Je ne sais pas remercier, reconnaître la beauté des instants de paix offerts pourtant par paquets de cent tous les jours.

Je renie mes origines, la splendeur de la côte au petit jour, les magnifiques brumes de fin de journée entre les pierres ancestrales... Je m'astreins à vivre chaque jour comme le seul et unique, déçue à chaque réveil que la noirceur de la routine recouvre toujours et encore ma fenêtre sur le monde.

Mais j'essaie à nouveau. Demain encore. Si rien ne stoppe la terre dans son giratoire élan. 
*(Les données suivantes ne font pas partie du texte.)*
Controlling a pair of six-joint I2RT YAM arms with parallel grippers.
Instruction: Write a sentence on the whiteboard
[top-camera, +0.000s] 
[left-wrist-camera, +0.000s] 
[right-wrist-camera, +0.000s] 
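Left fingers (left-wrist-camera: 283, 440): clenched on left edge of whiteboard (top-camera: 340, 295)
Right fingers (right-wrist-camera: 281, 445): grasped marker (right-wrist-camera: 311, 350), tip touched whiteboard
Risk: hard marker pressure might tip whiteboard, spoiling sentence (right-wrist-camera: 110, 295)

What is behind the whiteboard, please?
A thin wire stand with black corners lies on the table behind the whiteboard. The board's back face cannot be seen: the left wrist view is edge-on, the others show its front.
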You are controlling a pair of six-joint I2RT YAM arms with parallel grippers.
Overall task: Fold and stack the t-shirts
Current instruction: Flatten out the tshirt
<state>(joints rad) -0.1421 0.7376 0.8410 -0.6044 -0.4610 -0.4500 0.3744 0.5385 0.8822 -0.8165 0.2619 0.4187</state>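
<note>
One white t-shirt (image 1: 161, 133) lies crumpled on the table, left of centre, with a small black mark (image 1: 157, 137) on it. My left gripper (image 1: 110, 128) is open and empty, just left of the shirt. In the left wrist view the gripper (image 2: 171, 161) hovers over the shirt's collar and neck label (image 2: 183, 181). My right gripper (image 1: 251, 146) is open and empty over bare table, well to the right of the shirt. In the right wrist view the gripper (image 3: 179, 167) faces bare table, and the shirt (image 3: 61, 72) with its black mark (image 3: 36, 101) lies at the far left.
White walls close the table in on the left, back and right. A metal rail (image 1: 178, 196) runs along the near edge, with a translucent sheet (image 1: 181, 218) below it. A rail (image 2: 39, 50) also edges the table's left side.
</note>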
L'orage gronde encore cette nuit.



lundi 18 juin 2012

salut à vous deux qui avez choisi de nous quitter ce week-end.

Louis, je ne te connaissais pas très bien, mais ton père oui beaucoup mieux, ta mère un peu aussi. Je comprends pas bien pourquoi t'es parti, à 14 ans et demi, mais j'imagine la douleur effroyable de tes parents et proches et je hurle en moi-même cette infâme tristesse que rien ne saura jamais consoler.
Je garde de toi, parmi les images de mes enfants, celle d'un gamin perché sur un rocher sur la petite plage du chenal, c'était l'été 2001, tu devais donc avoir 3 ans et demi... t'étais un chouette bonhomme, plein de malice dans les yeux, de la tendresse à revendre sûrement, et voilà t'es plus là.
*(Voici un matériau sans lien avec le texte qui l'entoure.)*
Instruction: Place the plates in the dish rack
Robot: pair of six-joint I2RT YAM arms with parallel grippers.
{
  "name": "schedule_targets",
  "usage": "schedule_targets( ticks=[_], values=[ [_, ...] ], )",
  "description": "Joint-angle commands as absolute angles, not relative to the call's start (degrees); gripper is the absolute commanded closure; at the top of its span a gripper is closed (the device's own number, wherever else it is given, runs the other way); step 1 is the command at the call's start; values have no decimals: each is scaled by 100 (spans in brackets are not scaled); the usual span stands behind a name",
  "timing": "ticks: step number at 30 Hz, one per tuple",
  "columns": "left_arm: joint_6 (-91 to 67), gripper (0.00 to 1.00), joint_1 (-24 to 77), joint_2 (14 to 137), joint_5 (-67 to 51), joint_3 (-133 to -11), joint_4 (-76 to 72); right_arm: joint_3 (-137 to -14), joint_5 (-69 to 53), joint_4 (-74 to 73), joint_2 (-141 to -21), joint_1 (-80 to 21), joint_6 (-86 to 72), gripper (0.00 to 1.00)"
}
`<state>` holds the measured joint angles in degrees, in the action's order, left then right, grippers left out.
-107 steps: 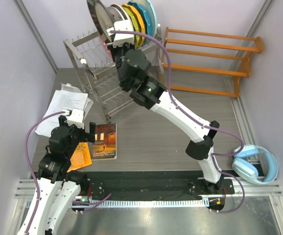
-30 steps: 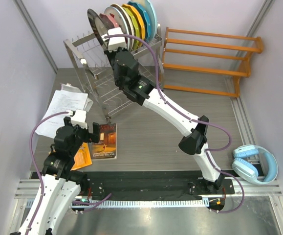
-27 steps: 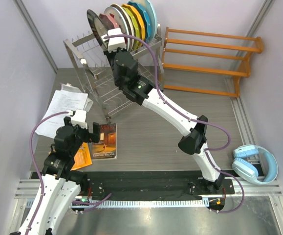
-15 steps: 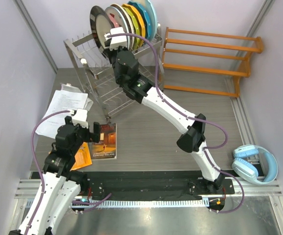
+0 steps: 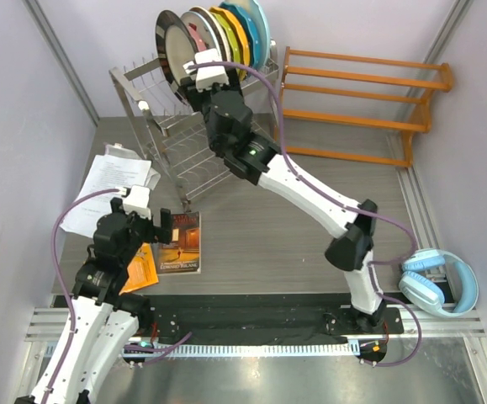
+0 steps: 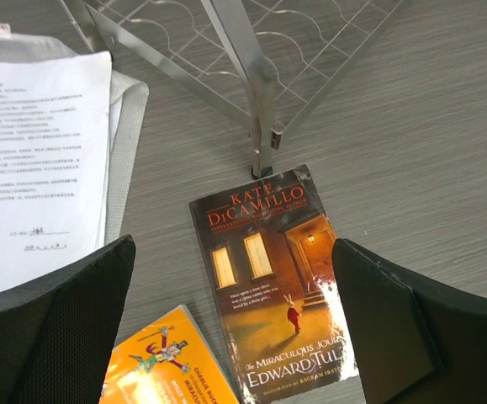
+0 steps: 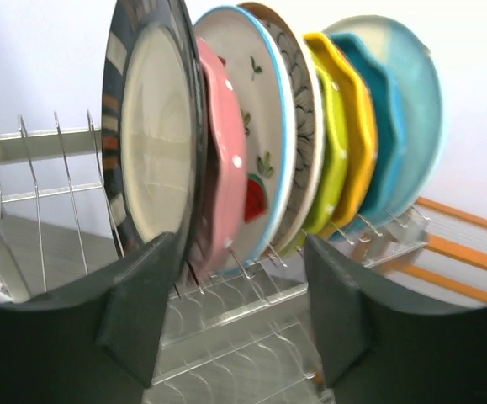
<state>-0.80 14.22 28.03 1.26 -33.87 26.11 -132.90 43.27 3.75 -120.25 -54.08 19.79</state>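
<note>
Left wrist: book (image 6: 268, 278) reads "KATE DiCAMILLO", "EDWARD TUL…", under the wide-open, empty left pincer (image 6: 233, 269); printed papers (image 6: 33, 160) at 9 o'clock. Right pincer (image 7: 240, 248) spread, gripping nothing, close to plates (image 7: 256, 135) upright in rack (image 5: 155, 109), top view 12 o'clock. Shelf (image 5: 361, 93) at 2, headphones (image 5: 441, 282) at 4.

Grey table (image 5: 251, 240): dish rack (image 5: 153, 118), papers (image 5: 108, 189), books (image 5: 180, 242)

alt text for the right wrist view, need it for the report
Seven plates stand upright in the shiny steel wire dish rack: from left, dark brown-rimmed beige-centred plate, pink polka-dotted plate, white watermelon-slice plate, brown-rimmed petal-pattern plate, then yellow-green plate, orange plate, blue plate. The right gripper frames the foreground, open, holding nothing.
</note>
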Motion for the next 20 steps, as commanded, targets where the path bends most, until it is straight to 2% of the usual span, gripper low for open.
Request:
schedule_targets(
  ticks=[1, 2, 4, 5, 7, 12, 15, 20],
  values=[
    [237, 0, 1397, 2839, 228, -4007, 1978, -12108, 4737, 807, -10426, -5467, 2794, 26],
    [281, 0, 1389, 2935, 237, -4086, 1934, -11842, 4676, 826, -10180, -5458, 2943, 17],
    [264, 0, 1389, 3058, 211, -4393, 1837, -11260, 4361, 119, -9584, -5449, 2953, 10],
    [220, 0, 1389, 3189, 176, -4508, 1820, -11163, 3820, -469, -9423, -5406, 2875, 1],
    [124, 1, 1389, 3348, 79, -4833, 1775, -10357, 3648, -1334, -8837, -5370, 2778, 0],
    [-114, 1, 1389, 3717, -167, -5203, 1706, -8082, 4804, -1494, -7946, -5388, 2822, 0],
    [-53, 1, 1389, 3814, -194, -5229, 1635, -7534, 5115, -1485, -7708, -5362, 2550, 0],
    [298, 1, 1389, 4025, -53, -5317, 1652, -7146, 4870, -1485, -7795, -5195, 2127, 0]
  ],
)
Rom, toi je t'ai cotoyé du temps où tu faisais partie du domaine réservé des tour-du-mondistes, quand vous reveniez toi et tes acolytes avec des étoiles tropicales ou boréales plein les yeux, des chansons de gabier et le goût du rhum paille sur les lèvres...
Je viens de lire un magnifique mémo de ton co-équipier Gaël sur la Whitbread à bord de Charles Jourdan où tu n'apparais que comme cuistot, mais Eole et Neptune savent bien que tu n'as pas dû laisser ton quart à un autre pendant tout ce tour du monde en course.
Me restent donc les souvenirs de soirées échevelées sur les quais, ici An Drinded ou là-bas à St Martin...
Et là t'as fait un sacré sale coup à tes potes, enfin de ce que j'en ai appris en cette belle journée de presque fin de printemps.

C'est pas cool les gars, je me sens misérable de vous savoir partis.